Les Descendants d'Eren existaient bien. Je n'avais pas rêvé. Quelques fragments des souvenirs d’Amarante vinrent à nouveau parasiter ma vision. Je la revoyais dans cette assemblée, au milieu d’une espèce de cave aménagée immense. Pourquoi avait-elle tenu à me tuer ? Pourquoi n’avait-elle pas activé le Serment ? Si elle s'était attaquée à moi, à Ulome, et au Domaine Occulte, j'étais à peu près certain que d'autres s'occuperaient de Syrine. D'ailleurs, si Ulome n'avait pas assuré à Chrystel que tout allait bien pour elle, j'aurais peut-être paniqué. Mais, sur ce point au moins, j’étais persuadé de pouvoir lui faire confiance.

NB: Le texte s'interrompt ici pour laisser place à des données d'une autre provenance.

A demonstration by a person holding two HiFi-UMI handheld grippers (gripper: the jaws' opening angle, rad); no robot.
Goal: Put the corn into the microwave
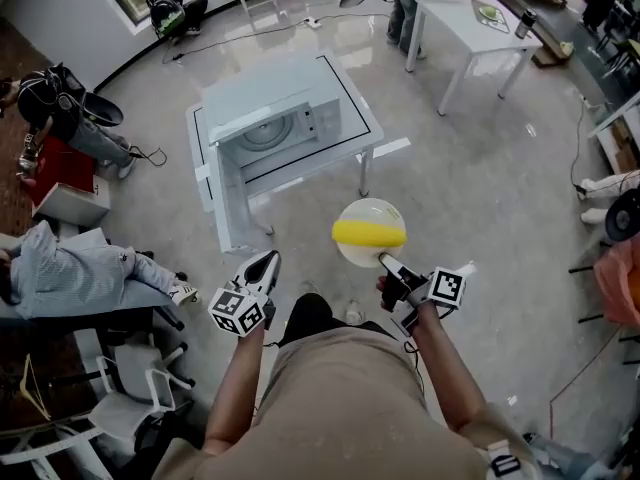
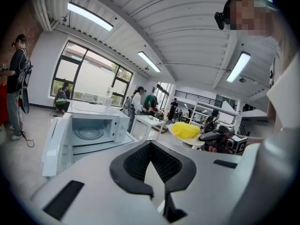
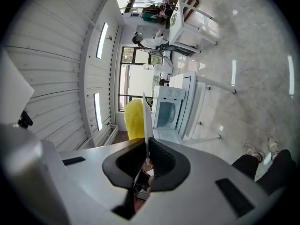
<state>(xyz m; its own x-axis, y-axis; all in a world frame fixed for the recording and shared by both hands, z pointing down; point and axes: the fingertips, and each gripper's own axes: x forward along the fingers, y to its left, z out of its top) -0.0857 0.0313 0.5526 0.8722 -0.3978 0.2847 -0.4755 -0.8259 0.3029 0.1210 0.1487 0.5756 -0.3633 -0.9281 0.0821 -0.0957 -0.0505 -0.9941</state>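
Note:
A yellow corn cob (image 1: pixel 368 232) lies on a round white plate (image 1: pixel 350 250). My right gripper (image 1: pixel 386 261) is shut on the plate's near rim and holds it level in the air. In the right gripper view the plate (image 3: pixel 147 121) shows edge-on between the jaws of the right gripper (image 3: pixel 146 146), with the corn (image 3: pixel 133 118) on its left. The white microwave (image 1: pixel 275 128) stands ahead on a low white table (image 1: pixel 358 133), its door (image 1: pixel 203 176) swung open to the left and its inside showing a glass turntable. My left gripper (image 1: pixel 262 266) hangs shut and empty, left of the plate. The left gripper view shows the left gripper (image 2: pixel 150 146), the microwave (image 2: pixel 89 128) and the corn (image 2: pixel 186 130).
A second white table (image 1: pixel 470 23) stands at the back right. People sit and lie along the left wall beside bags, and a white chair (image 1: pixel 140 388) is at the lower left. Glossy floor lies between me and the microwave table.

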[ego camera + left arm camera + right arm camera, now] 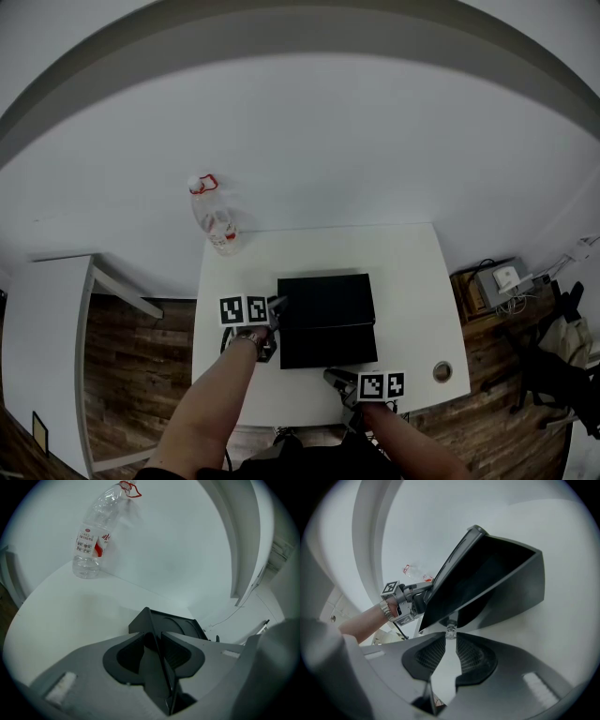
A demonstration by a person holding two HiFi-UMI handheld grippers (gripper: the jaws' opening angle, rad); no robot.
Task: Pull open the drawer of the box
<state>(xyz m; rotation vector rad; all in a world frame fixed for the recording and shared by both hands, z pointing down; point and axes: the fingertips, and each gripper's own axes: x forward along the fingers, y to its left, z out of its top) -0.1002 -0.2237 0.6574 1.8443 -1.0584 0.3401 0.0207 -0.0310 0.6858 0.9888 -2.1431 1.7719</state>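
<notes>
A black box [326, 298] lies in the middle of the white table [403, 272]. Its drawer [328, 345] stands pulled out toward the near edge, and in the right gripper view its dark inside [487, 573] shows. My right gripper [450, 637] is shut on the small clear knob [450, 631] at the drawer's front. In the head view the right gripper [335, 377] sits just below the drawer. My left gripper [274, 307] is at the box's left side. Seen from the left gripper [152, 637], the jaws are closed on a thin corner wall of the box [178, 623].
A clear plastic bottle [214, 216] with a red cap ring stands at the table's far left corner, and the bottle [96, 536] also shows in the left gripper view. A round cable hole [442, 371] is near the table's right front. A white side table [47, 328] stands left, cluttered cables [502, 281] right.
</notes>
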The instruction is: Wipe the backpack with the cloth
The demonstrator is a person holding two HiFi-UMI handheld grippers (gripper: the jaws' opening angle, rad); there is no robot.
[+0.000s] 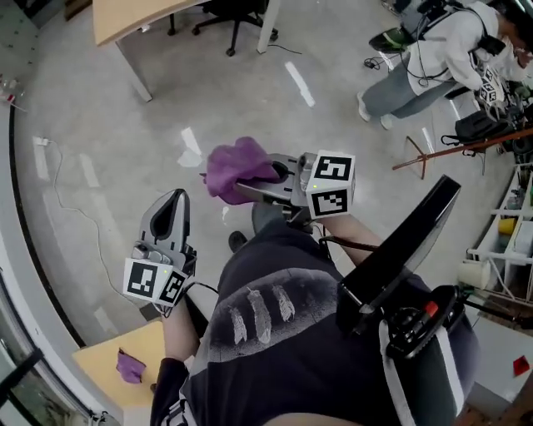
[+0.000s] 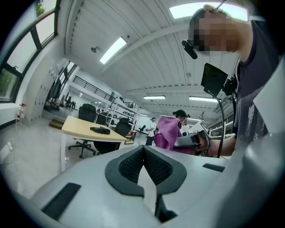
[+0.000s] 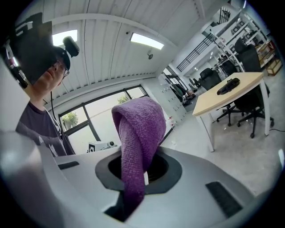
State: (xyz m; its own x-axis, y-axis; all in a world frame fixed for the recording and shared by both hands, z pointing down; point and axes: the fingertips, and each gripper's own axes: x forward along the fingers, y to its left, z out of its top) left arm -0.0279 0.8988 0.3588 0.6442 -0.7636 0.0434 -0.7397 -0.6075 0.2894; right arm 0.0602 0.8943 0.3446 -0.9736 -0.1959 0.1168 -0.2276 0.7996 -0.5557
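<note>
A purple cloth (image 1: 237,166) hangs bunched from my right gripper (image 1: 246,188), which is shut on it and held out over the grey floor in the head view. In the right gripper view the cloth (image 3: 136,133) rises in a fold from between the jaws of that gripper (image 3: 142,168). My left gripper (image 1: 174,200) is lower on the left, shut with nothing in it; its dark pads (image 2: 133,162) meet. From the left gripper view I see the cloth (image 2: 166,132) and the right gripper (image 2: 192,140) ahead. No backpack shows in any view.
A small wooden table (image 1: 104,366) at the bottom left carries a second purple cloth (image 1: 129,366). A wooden desk (image 1: 137,18) and an office chair (image 1: 231,12) stand far ahead. A person (image 1: 433,54) crouches at top right, near shelves (image 1: 512,229).
</note>
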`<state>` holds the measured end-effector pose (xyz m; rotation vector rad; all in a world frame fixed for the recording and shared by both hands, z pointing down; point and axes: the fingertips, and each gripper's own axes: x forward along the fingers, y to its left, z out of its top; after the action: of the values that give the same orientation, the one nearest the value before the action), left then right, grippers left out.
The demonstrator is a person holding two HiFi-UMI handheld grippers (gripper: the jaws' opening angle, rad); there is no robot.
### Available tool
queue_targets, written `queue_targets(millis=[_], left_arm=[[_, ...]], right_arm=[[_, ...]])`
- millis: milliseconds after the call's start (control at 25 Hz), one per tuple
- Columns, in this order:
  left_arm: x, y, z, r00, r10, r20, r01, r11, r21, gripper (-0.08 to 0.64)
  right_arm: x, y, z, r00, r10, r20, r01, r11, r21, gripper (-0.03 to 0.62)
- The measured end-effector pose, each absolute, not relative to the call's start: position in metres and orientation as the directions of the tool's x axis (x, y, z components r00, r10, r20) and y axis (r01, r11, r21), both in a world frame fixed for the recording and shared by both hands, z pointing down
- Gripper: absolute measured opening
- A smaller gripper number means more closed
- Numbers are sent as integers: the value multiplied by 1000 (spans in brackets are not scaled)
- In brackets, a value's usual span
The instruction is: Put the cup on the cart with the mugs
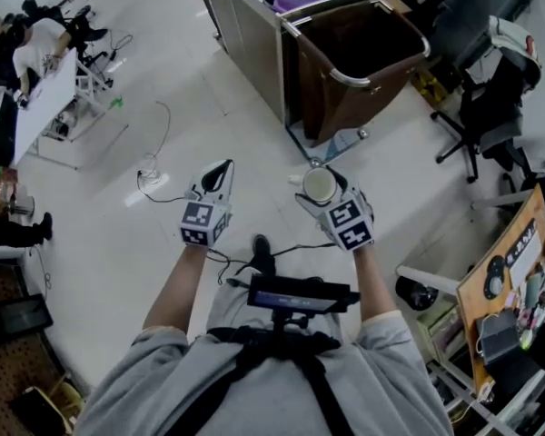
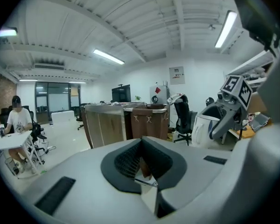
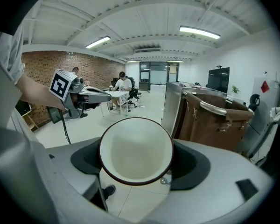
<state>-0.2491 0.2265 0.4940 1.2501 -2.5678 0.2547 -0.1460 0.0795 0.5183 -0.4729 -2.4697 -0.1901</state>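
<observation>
White cup (image 3: 135, 150), dark-rimmed: clamped in right tool (image 1: 322, 189), carry step; left tool (image 1: 220, 176) closed, empty. Next: reach cart (image 1: 250, 39), find mugs.

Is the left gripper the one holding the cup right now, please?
No, the cup sits clamped in the right gripper, while the left gripper has its jaws together with nothing between them.

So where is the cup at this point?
The cup is clamped in the right gripper, over the floor at the head view's centre-right, just short of the cart with the brown bag.
</observation>
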Motion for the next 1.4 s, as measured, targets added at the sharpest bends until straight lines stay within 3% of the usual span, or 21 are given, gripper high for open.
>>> queue_targets(millis=[600,1400], left_arm=[[-398,285,481,-663,-696,276,-730,683,-27,2],[-577,275,467,-824,-499,268,-531,846,-59,2]], right_arm=[[-329,147,503,-713,380,590,499,865,46,410],[-540,140,506,-596,564,571,700,714,25,410]])
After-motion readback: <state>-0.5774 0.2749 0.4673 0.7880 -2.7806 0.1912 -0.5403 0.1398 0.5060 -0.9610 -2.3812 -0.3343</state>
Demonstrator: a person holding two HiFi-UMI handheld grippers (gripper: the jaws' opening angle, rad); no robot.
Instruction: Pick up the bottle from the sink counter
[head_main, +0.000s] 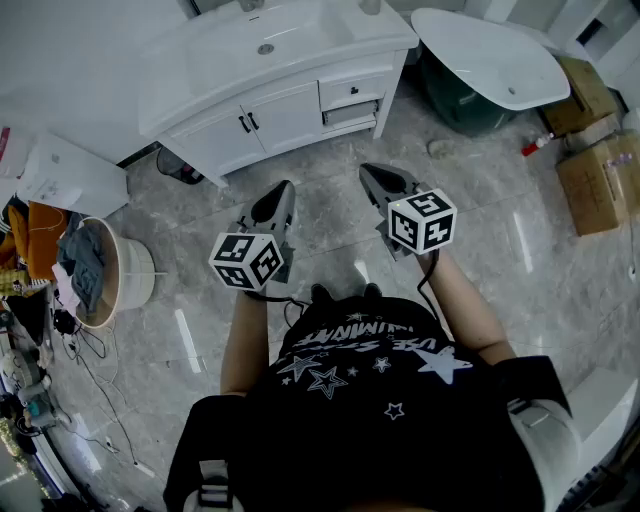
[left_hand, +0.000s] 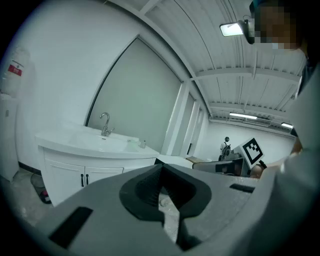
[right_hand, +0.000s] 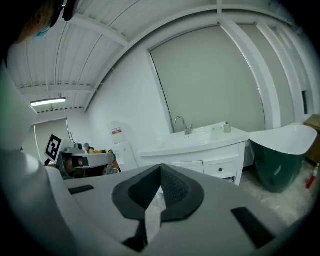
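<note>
The left tool (head_main: 283, 195) and right tool (head_main: 375, 178) are both clenched on nothing, jaws pressed together, held over the floor well short of the white worktop (right_hand: 200, 142). The bottle (right_hand: 227, 127) stands upright at the worktop's far right, beyond the basin (right_hand: 197, 135) and right of the tap (right_hand: 183, 124). It looks small and squat, so probably light, stiff and smooth, and easy to knock over. A tool should open first, then take it around the mid-body, squeezing gently.
</note>
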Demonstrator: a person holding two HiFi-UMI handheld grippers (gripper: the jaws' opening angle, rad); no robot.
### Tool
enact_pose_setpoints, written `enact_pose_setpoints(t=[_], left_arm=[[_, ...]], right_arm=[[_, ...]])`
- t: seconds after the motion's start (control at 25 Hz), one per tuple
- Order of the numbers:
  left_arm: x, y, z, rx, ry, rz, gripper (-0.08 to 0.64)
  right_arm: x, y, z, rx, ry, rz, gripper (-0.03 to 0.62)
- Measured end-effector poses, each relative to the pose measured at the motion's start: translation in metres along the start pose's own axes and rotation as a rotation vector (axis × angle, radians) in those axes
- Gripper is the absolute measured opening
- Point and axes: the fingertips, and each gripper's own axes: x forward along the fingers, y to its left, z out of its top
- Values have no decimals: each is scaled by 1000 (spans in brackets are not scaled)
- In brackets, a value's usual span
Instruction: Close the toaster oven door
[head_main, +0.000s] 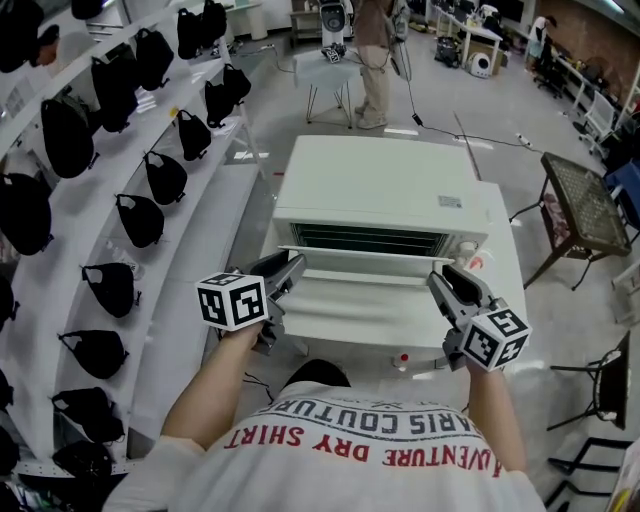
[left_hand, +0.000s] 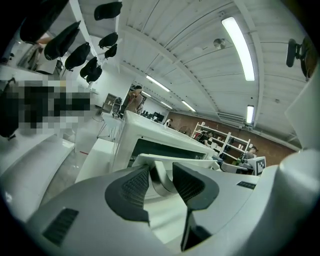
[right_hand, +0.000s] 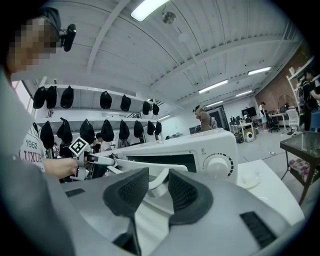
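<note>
White toaster oven door lies open, nearly level.

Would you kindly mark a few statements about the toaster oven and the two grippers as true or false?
1. The white toaster oven has its door fully shut. False: it stands ajar, with the dark opening showing.
2. The left gripper and the right gripper each have the door handle between their jaws. True.
3. Black bags hang at the person's right. False: they line the white shelves at the left.
4. A round white dial sits on the oven's front. True.
</note>
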Motion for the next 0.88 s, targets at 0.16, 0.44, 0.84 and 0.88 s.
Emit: enact_pose_setpoints(t=[0.16,0.44,0.84,0.88], left_arm=[[7,3,8,-15,4,0,155],[15,7,18,-43,24,2,158],[28,13,28,-101,88,13,159],[29,13,29,-107,94,15,160]], right_arm=[[7,-6,7,-2,-10,-1,129],[15,-12,16,2,-10,-6,127],[26,-23,24,24,13,-23,126],[26,-24,24,26,15,-25,126]])
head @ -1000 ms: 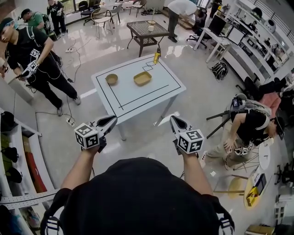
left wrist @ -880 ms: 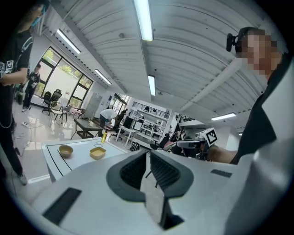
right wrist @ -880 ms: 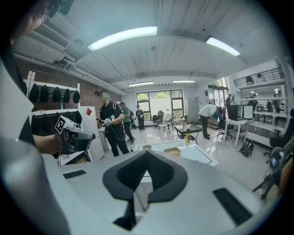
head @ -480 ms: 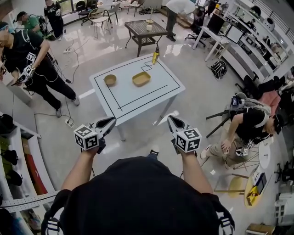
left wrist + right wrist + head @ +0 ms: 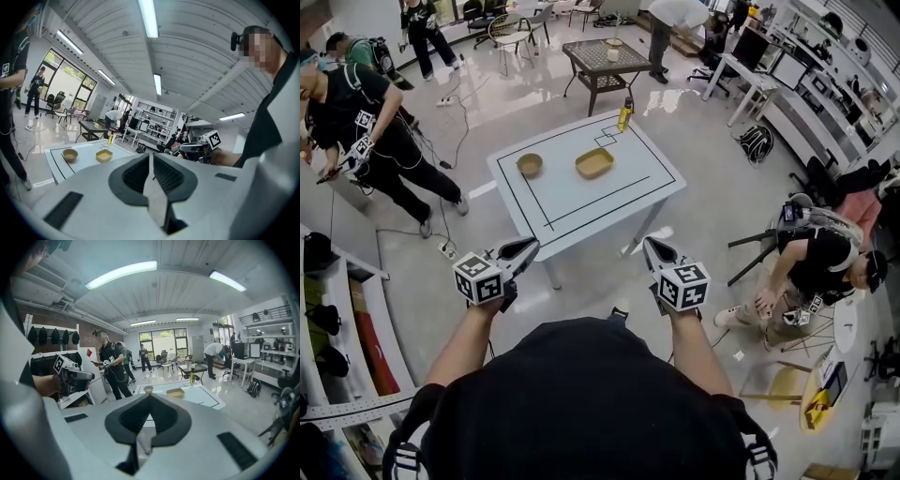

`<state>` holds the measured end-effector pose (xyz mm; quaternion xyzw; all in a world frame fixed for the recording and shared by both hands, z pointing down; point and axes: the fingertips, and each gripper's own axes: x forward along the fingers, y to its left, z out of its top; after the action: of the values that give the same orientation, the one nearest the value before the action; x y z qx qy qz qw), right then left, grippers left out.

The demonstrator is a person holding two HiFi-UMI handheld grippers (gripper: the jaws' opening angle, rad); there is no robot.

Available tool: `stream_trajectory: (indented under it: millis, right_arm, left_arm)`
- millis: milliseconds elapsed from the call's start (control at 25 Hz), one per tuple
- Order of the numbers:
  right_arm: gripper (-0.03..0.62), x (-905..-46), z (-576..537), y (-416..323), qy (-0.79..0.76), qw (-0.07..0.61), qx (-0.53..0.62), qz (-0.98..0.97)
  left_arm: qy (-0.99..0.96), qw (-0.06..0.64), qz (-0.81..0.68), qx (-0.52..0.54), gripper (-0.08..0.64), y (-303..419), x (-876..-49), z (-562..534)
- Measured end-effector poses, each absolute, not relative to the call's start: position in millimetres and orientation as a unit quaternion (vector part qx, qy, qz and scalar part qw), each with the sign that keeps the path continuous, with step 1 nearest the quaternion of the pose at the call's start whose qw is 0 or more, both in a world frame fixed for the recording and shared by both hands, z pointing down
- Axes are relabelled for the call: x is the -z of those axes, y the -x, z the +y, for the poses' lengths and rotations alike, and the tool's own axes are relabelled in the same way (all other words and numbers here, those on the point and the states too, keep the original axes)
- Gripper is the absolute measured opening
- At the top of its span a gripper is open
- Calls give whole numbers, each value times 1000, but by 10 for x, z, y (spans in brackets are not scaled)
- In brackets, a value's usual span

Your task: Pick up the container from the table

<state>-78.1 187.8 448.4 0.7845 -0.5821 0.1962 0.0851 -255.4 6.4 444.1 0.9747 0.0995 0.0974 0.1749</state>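
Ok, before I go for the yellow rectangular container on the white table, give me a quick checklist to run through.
1. Target in view: the shallow rectangular yellow container sits flat on the white table: ok.
2. Space around it: the round tan bowl is beside it but apart, and the yellow bottle stands at the far corner: ok.
3. Grippers empty: nothing is between either pair of jaws: ok.
4. Jaws open for a grasp: left gripper and right gripper are both shut: not ok.
5. Within reach: both grippers hang short of the table's near edge: not ok.
6. Container contents: cannot tell.

Bright ceiling tubes (image 5: 149,18) light sharp frames; fisheye bends the edges.
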Motion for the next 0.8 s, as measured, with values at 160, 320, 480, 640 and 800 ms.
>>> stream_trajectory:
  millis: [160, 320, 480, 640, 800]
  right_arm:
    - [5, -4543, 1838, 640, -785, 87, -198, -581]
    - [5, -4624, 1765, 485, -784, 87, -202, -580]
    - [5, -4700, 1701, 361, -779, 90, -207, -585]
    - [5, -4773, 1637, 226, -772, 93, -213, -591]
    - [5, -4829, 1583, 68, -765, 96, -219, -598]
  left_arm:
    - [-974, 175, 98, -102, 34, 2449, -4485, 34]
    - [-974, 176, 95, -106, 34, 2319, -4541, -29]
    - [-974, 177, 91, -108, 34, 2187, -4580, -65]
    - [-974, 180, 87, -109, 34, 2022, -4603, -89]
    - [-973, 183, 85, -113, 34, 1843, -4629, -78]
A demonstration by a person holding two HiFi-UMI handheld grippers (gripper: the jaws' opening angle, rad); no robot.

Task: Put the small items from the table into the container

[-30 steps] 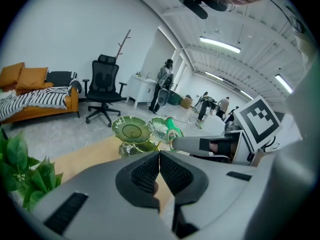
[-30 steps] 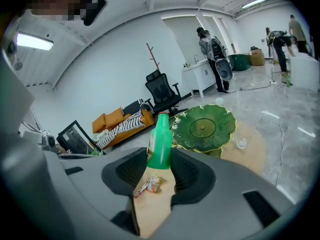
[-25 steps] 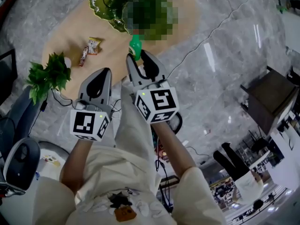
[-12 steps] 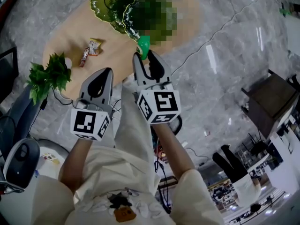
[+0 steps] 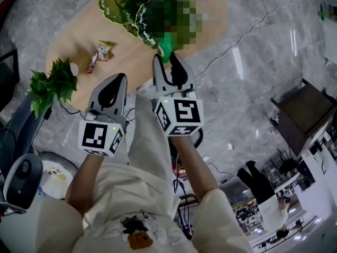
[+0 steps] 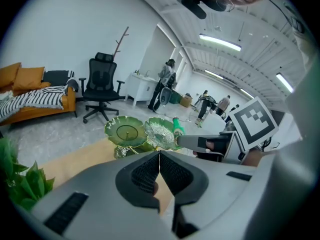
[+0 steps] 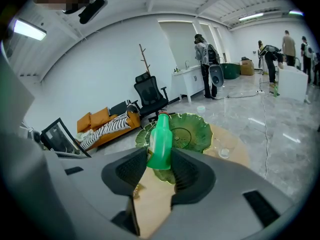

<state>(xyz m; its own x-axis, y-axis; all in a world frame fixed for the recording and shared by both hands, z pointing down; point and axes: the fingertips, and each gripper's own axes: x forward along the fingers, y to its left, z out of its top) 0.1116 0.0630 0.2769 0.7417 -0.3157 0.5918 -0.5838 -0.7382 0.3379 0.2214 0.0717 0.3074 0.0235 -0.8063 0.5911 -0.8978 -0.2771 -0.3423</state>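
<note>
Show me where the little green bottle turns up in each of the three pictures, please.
Head view: upper middle, the green bottle sits at the right gripper tips, by the green leaf-shaped dishes.
Left gripper view: right of centre, small, beside the dishes.
Right gripper view: dead centre, clamped between the jaws.
Shared landmark: the green leaf-shaped dishes, next to the bottle in all three.

A grey marble-look floor point(image 5: 253, 62) gleams under ceiling strip lights point(image 6: 219, 42). By the white wall point(image 6: 60, 29) stand a black office chair point(image 6: 101, 86), an orange sofa point(image 6: 30, 91) and what seems a coat stand point(image 6: 120, 41).
</note>
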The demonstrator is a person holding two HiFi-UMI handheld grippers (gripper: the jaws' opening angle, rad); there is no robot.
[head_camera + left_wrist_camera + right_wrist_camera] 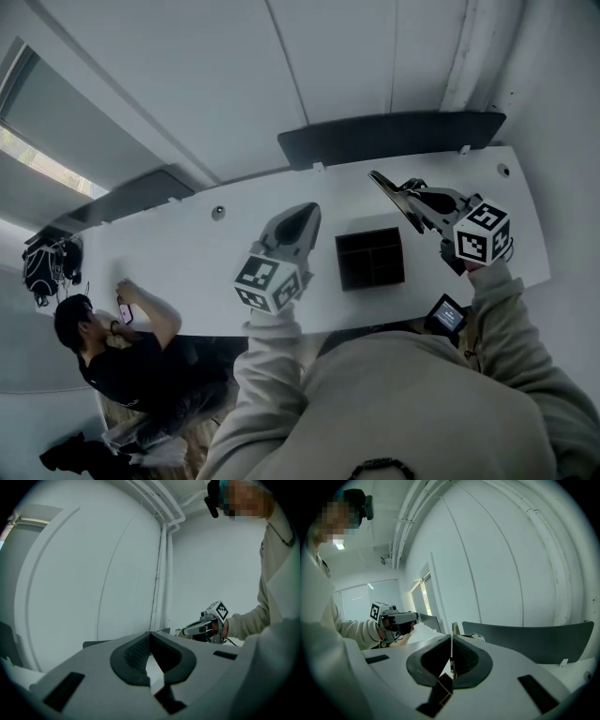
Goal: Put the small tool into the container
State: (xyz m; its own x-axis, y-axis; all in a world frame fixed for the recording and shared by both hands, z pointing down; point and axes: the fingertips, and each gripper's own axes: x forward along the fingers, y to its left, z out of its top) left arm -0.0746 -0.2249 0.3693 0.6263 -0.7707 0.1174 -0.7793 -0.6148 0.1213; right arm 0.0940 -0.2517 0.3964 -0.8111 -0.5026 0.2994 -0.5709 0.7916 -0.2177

Je voulais paraître inébranlable, mais j'avais quand même un pincement au cœur en me disant que c'était avec Amarante que j'avais passé les plus belles années de mon enfance. Lorsque Syrine et moi faisions nos petites découvertes ésotériques, que nous testions le pouvoir de la magie sur nos camarades, Amarante était là. Nous l'appréciions. Nous croyions vraiment qu'en elle résidait une amie dévouée.

Comme nous étions tombés de haut, Syrine et moi, lorsqu’Amarante nous avait tourné le dos ! Nous l'avions détestée pour cela, mais ça n’avait été que des querelles puériles. Elle ne méritait pas de mourir pour autant. Comment avait-elle pu changer autant ? Une jeune fille innocente et fragile qui devenait une femme complètement fanatique avec du sang sur les mains. C'est vrai, sur ce dernier point je n'étais pas mieux. Mais je n'avais jamais oublié ou trahi quiconque. Si j'ai aimé un être autrefois, je l'aime encore d'une certaine manière aujourd'hui.  

Les lampadaires étaient éteints dans la rue où se trouvait mon immeuble. J'avais la sensation désagréable d'être épié. « Salem ? », murmurai-je . Je scrutai les ombres. Rien. J'étais exténué et pensai alors, pendant quelques secondes, imaginer des bruits et des présences. Mais, à quelques mètres de ma porte, je me figeai. Une silhouette attendait devant le bâtiment. Elle était immobile face à moi, et semblait me fixer.